À margem, para sempre
29 OUT 12
"Se isto não muda, parte da população ficará à margem para sempre". O aviso
é de Jorge Nuño, secretário geral da Cáritas Europa, em entrevista ao jornal
espanhol ABC.
"Em todo o lado", diz Jorge Nuño, "os pobres estão a ser esquecidos". O
secretário geral da Cáritas Europa acredita que a situação que conduziu a esta
crise está a levar ao limite a coesão social em toda a Europa. Mas ele não
aponta o dedo só a Bruxelas: "Quase sempre são os estados membros que tomam as
principais decisões e depois culpam Bruxelas". E lembra, a propósito, os enormes
esforços feitos para que, na Estratégia para 2020, cheia de objectivos
macroeconómicos e de defesa do ambiente, surgisse como um desafio europeu tirar
20 milhões de pessoas da pobreza.
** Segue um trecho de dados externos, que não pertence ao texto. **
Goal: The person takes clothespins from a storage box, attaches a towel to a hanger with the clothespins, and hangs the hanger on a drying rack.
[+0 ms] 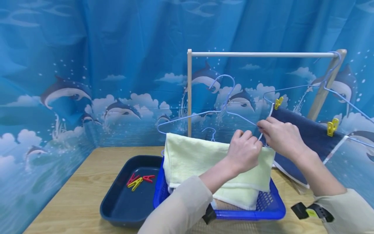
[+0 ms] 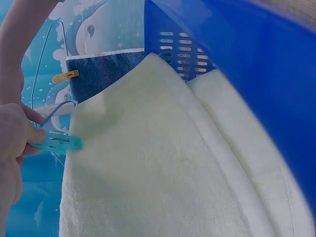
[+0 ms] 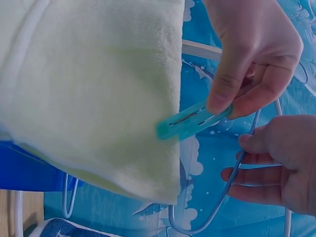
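Note:
A pale yellow towel hangs folded over a light-blue wire hanger, its lower part overlapping the blue basket. At the towel's top edge my left hand pinches a turquoise clothespin, whose tip overlaps the cloth; the head view hides this clothespin behind the hand. My right hand holds the hanger's right shoulder between thumb and fingers, and in the right wrist view the wire passes under its thumb. Behind that hand, a navy cloth hangs from another hanger with two yellow clothespins.
A wooden rack with a white rail stands at the back, carrying the second hanger at its right end. Left of the basket, a dark tray contains red and yellow clothespins. Another hanger hook shows behind the towel. A dolphin-print curtain surrounds the table.

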### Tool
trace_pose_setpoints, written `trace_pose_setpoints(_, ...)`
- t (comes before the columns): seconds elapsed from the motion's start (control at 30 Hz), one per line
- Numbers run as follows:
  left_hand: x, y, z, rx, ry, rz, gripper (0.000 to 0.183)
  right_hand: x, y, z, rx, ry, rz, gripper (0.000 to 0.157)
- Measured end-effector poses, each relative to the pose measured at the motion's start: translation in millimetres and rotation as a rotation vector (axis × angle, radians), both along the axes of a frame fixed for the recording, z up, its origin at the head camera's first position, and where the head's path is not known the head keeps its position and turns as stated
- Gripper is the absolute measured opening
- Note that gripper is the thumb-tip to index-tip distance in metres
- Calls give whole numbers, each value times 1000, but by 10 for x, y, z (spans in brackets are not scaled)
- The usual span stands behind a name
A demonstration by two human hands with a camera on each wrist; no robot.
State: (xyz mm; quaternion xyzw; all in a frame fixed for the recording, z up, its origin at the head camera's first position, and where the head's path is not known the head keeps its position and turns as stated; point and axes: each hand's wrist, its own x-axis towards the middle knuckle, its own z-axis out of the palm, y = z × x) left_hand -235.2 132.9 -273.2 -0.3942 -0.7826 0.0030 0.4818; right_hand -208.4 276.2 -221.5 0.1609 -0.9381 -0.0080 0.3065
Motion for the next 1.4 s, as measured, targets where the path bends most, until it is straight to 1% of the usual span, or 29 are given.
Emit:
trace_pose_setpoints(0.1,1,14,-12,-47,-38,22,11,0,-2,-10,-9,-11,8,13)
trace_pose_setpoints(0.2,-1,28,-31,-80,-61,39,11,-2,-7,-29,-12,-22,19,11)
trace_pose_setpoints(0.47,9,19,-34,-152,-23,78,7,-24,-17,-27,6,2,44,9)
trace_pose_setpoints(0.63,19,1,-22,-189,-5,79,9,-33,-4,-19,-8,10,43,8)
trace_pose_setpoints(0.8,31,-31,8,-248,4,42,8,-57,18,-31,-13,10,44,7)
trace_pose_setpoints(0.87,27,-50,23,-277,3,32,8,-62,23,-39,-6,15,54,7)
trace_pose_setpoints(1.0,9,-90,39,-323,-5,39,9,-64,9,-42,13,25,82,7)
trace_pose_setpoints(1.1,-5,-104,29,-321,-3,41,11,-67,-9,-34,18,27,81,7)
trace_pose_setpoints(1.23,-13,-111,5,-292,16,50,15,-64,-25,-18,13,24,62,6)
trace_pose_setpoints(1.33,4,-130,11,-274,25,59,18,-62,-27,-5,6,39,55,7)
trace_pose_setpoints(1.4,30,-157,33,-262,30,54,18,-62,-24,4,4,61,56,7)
E Jorge Nuño partilha a expectativa de que, ao
contrário, o número de pobres aumente, na maior parte dos países da Europa,
incluindo a Alemanha.
Ele recorda o percurso das últimas três décadas: a Europa cresceu nos anos
80, expandindo uma sociedade de bem estar, mas a partir dos anos 90 manteve esse
padrão aumentando a dívida pública, sem contrariar o aumento das desigualdades e
sem "garantir os meios para investir nas pessoas e assegurar uma economia
sustentável, sobretudo na educação. Quando chegaram as medidas de ajustamento,
os mais prejudicados foram os mais fracos".
Este sinal de alarme do secretário geral da Cáritas Europa surge uma semana
depois de Ban Ki-Moon ter assinalado o Dia Internacional para a Erradicação da
Pobreza passando em revista os números da tragédia global.
25 mil pessoas morrem todos os dias em consequência da fome e da pobreza
(dados da FAO)
Mais de mil milhões de pessoas vivem actualmente na pobreza extrema.
Ban Ki-Moon constatou que no actual clima de austeridade económica "o
financiamento das medidas de luta contra a pobreza corre perigo". E contudo,
sublinhou o secretário geral da ONU, este "é precisamente o momento para
proporcionar aos pobres o acesso aos serviços sociais, à segurança económica, ao
trabalho decente e à protecção social. Só assim poderemos contribuir para uma
sociedade mais forte e próspera e não equilibrando os orçamentos à custa dos
pobres".
Agora, o secretário geral da Cáritas Europa avisa-nos: "Estamos muito perto
do limite. A situação da Grécia, com violência nas ruas, ou os protestos em
Espanha e Portugal, demonstram que se se continua a aplicar as receitas da
austeridade é a coesão social que se ressente". Jorge Nuño aponta o caso da
Islândia "onde foi a tomada a decisão de proteger primeiro os mais fracos,
repartindo o sofrimento até ao topo. Essa decisão estratégica não foi ainda
seguida pelo resto da Europa".
Nesse caso, o que é que ele prevê que aconteça? "Podemos deparar-nos com
25% de pobres e uma percentagem semelhante de pessoas com medo de perder tudo.
Metade da população começa a duvidar do modo como está a ser gerido o bem
comum".
Ora, conclui o secretário geral da Cáritas Europa, "se isto não muda, no
melhor dos casos haverá uma parte da população que ficará à margem, para
sempre".
Ainda intrigado com a expressão "no melhor dos casos", nem sei se pergunte
"por que é isto não muda?".
Fernando Alves escreve no português anterior ao acordo ortográfico.